[ale] Comcast Caps Data at 250G/Month

Pat Regan thehead at patshead.com
Sat Sep 6 14:59:29 EDT 2008


James Sumners wrote:
> Standard definition movies are about 700MB, but high definition movies
> are at least 4.7GB. Sometimes they are 8.3GB. And you don't have to
> pirate movies to be downloading movies of that size. Take a look at
> the Xbox 360 marketplace sometime. They offer SD and HD movies, and
> the HD movies are at least 4GB. As we move forward, and services such
> as this become commonplace, 250GB is going to become real small real
> fast.

If you aren't pirating movies (or politely maintaining about a 2:1 share
ratio) then you aren't using 3 times the bandwidth per movie.  I highly
doubt there are many people downloading the 58 4.3 gig movies per month
it will take to reach their cap.

When 4-8 gig movie downloads become commonplace enough and their network
gets upgraded they will be very likely to raise the caps.  Why would
they pay to upgrade a network to a point that no one could use it?  It
will just take competition, and they will start to have that in a few years.

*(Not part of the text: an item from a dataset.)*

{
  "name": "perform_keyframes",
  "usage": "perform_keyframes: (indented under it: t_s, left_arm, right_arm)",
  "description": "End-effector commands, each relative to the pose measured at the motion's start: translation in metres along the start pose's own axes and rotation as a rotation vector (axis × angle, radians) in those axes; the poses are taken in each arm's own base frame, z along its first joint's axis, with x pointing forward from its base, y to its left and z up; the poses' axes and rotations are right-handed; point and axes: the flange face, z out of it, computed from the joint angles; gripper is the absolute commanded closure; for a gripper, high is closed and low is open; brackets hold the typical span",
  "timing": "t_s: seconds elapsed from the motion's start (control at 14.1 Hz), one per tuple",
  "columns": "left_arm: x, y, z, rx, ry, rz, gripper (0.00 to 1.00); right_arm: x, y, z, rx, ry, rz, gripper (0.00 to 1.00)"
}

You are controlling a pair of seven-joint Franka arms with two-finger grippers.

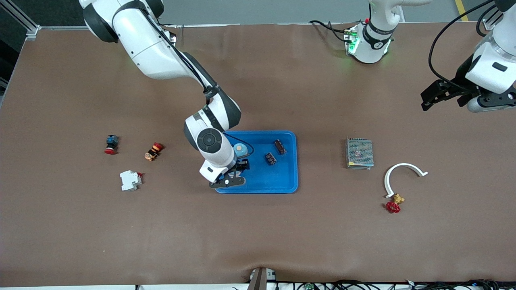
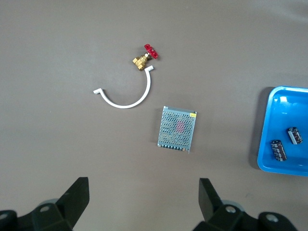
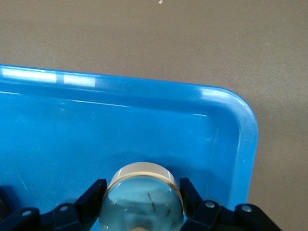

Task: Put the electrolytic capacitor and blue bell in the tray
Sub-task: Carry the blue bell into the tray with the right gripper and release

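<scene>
My right gripper [image 1: 236, 173] is low inside the bright-blue tray [image 1: 278, 177], by the tray corner nearer the front camera at the right arm's end. It is shut on the pale-blue bell [image 3: 142, 199], whose cream base ring faces the tray floor [image 3: 96, 125]. In the front view the bell is mostly hidden by the fingers. Two dark electrolytic capacitors [image 1: 280, 146] [image 1: 270, 158] lie in the tray and also show in the left wrist view [image 2: 277, 150] [image 2: 294, 135]. My left gripper [image 1: 427, 100] [image 2: 144, 197] waits open and empty, up over the left arm's end of the table.
A grey mesh box [image 1: 359, 153] [image 2: 177, 128], a white curved piece [image 1: 397, 166] [image 2: 126, 106] and a brass valve with a red handle [image 1: 395, 203] [image 2: 146, 57] lie toward the left arm's end. Two red push buttons [image 1: 111, 144] [image 1: 153, 151] and a white breaker [image 1: 130, 180] lie toward the right arm's end.
</scene>
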Motion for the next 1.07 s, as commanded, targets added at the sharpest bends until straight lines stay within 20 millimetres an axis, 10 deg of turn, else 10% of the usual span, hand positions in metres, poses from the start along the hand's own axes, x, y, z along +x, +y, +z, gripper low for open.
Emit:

I just want to state this part again for clarity.  I don't think 250 gig
is an unreasonable cap.  I don't think monthly maximums are a bad thing.
 I DO NOT like the idea of signing up for a service that has been
advertised as unlimited and then having the terms of service change so
drastically.

> Digital stores are going to make this 250GB limit laughable. People
> are already downloading massive amounts of legitimate music, a great
> deal of legitimate games (XBLM, PSN, Direct2Drive, Steam, etc.), and
> internet video (YouTube). It's only going to get better as time goes
> on (I can't say "worse" because I love it). So while Comcast may be
> doing something to better their network _right now_, they are setting
> themselves up for failure in the future. I seriously hope no one is
> going to put up with their ISP trying to dip their hands into third
> party transactions.

I have a PS3.  I've downloaded a bunch of demos.  Right now they tend to
be 500 meg to about 2 gig.  I went nuts and downloaded a bunch of demos
the first week I had the machine and probably only filled half of the 40
gig drive.  There seems to be maybe 2-3 demos per month worth thinking
about trying.

I could rant for a long time about the problems with pay to download
games (and movies, I suppose!).  It seems that the price for a game on
disc vs download are the same or close.  The problem is that I can't
sell my downloads, I can't trade my downloads, and I can't share my
downloads (at least not very well).

> Comcast is already costing themselves customers with this. Soon
> (hopefully) I will be moving closer to Atlanta; at least close enough
> that cable would be an option. I was thinking I would consider Comcast
> since they offer 16Mb/s. But now, I will be trying to get naked DSL.
> And I would prefer to get it from Atlantic Nexus.

From Comcasts perspective they are costing themselves unprofitable
customers.  I don't know what the broadband competition is like in your
locality.  In my neighborhood I can get 3/768 very unreliable DSL from
verizon for a bit more than half the price of my 6+ megabit reliable
cable from Comcast.  I'm pretty far from the CO, I won't get 3 megabit
from the DSL.

I'm actually a pretty heavy user and I don't expect to hit the 250 gig
limit without a huge change in available content.  I'd much rather have
reliability and faster downloads.  YMMV, of course :).